**THE PROBLEM:** Search the listing below for the line containing "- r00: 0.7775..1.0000". From there through the line containing "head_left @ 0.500", transcribe every line exactly, both ends included.

**GIVEN MATERIAL:**

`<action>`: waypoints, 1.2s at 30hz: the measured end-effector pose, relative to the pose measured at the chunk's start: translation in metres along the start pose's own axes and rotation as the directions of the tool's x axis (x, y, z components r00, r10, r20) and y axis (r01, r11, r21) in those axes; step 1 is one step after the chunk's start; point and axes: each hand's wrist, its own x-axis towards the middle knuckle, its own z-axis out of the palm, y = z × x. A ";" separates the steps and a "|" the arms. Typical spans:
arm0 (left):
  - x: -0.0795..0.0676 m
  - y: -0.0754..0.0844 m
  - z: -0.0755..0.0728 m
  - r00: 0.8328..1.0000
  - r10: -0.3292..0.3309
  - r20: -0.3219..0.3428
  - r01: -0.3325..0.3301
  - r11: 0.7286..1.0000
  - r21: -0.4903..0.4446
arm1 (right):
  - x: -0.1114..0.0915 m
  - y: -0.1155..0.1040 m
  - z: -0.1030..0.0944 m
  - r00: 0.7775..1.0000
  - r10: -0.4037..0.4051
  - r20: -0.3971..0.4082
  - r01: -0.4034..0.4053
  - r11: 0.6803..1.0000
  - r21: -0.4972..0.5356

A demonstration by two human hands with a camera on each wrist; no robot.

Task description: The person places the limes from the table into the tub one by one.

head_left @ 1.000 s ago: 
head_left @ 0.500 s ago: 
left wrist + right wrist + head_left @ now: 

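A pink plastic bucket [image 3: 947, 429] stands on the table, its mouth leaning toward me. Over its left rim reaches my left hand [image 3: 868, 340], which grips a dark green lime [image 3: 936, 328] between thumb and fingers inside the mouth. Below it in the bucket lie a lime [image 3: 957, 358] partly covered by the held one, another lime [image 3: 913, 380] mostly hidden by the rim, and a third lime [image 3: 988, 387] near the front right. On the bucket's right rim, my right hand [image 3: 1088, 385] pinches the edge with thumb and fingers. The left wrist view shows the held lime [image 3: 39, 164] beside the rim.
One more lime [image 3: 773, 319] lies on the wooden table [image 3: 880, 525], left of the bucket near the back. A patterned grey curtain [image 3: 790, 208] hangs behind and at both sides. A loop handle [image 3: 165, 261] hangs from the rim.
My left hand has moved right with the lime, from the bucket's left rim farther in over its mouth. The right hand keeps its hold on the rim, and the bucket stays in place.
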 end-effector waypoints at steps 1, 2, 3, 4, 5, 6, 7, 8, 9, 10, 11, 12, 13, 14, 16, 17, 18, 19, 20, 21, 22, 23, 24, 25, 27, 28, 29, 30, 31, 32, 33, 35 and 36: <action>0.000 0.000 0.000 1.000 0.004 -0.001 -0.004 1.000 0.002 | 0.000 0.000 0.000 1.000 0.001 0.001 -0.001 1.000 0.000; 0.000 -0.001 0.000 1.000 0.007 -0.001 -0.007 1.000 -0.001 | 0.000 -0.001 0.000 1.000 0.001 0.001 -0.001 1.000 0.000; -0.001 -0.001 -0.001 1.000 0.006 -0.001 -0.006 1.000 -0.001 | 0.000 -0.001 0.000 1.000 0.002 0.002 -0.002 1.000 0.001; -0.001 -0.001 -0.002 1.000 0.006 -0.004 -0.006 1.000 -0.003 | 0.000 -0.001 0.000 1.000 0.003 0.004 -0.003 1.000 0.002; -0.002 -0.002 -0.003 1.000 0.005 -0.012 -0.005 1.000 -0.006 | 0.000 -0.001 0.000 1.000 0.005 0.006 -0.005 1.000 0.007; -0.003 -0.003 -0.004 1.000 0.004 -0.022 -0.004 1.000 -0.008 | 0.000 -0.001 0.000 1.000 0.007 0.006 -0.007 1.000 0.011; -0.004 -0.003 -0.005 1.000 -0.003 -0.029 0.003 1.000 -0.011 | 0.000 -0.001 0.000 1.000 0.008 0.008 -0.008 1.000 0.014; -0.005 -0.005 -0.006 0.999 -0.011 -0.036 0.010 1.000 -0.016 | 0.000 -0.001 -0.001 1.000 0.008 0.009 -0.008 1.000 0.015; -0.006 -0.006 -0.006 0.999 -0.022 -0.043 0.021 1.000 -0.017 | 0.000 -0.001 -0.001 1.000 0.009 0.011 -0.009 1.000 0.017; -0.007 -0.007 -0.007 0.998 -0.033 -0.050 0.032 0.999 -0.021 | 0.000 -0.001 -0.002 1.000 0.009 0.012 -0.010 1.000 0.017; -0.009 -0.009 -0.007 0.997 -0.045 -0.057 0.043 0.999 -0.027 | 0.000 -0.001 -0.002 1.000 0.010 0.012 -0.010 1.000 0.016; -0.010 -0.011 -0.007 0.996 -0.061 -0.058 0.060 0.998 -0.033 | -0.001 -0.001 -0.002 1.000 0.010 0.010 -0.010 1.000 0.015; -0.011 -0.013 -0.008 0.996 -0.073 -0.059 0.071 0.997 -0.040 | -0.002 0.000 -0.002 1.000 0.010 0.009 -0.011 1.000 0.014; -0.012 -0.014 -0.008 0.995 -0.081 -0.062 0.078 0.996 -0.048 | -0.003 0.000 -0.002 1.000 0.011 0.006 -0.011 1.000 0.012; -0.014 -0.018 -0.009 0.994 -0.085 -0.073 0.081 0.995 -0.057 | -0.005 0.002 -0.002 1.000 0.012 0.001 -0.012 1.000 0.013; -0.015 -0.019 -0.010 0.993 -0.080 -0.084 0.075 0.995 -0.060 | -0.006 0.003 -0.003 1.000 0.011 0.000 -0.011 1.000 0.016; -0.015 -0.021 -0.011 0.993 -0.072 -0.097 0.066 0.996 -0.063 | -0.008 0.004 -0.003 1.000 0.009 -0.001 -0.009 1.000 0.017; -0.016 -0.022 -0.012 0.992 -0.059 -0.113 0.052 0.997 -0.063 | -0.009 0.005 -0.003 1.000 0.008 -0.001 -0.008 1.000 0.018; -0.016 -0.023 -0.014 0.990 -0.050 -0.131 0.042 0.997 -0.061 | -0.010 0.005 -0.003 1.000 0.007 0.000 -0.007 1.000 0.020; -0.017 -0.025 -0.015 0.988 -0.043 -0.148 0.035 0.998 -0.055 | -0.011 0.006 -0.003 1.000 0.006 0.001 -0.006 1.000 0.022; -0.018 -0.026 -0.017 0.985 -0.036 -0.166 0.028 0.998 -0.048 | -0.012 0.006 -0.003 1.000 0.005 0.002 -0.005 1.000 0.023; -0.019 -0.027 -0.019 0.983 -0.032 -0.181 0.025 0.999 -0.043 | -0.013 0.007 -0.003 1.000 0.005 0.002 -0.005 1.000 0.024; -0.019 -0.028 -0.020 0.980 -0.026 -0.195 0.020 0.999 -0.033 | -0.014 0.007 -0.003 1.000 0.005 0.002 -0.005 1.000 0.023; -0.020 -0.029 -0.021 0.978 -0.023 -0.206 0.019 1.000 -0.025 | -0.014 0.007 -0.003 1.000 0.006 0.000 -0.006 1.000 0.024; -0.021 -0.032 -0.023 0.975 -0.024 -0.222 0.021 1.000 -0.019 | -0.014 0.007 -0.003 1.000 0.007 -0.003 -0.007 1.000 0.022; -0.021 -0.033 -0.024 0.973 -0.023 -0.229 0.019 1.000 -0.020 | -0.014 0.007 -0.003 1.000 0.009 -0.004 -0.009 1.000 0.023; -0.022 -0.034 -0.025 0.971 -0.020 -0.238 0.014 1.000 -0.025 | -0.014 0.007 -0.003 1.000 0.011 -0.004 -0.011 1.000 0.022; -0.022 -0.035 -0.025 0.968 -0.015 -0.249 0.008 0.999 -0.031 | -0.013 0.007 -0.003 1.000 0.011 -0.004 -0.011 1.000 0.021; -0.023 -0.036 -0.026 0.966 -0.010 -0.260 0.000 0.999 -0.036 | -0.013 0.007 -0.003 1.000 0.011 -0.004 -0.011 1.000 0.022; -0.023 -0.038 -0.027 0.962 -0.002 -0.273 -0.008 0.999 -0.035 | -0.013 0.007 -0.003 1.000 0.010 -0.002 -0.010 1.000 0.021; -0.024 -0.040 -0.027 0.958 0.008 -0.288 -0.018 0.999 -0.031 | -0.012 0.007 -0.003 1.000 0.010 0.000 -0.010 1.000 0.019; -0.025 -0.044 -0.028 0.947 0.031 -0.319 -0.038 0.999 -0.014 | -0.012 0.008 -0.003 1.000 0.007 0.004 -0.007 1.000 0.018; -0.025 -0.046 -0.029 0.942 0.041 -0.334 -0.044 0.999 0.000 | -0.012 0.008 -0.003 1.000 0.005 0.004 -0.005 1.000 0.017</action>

**SOLUTION FOR THIS EXERCISE:**
  - r00: 0.7775..1.0000
  - r10: -0.4037..0.4051
  - r20: -0.3971..0.4082
  - r01: -0.4034..0.4053
  - r11: 0.6803..1.0000
  - r21: -0.4972..0.5356

A demonstration by two human hands with a camera on each wrist; no robot.

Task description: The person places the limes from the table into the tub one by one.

head_left @ 1.000 s ago: 
head_left @ 0.500 s ago: 

The answer given is complete.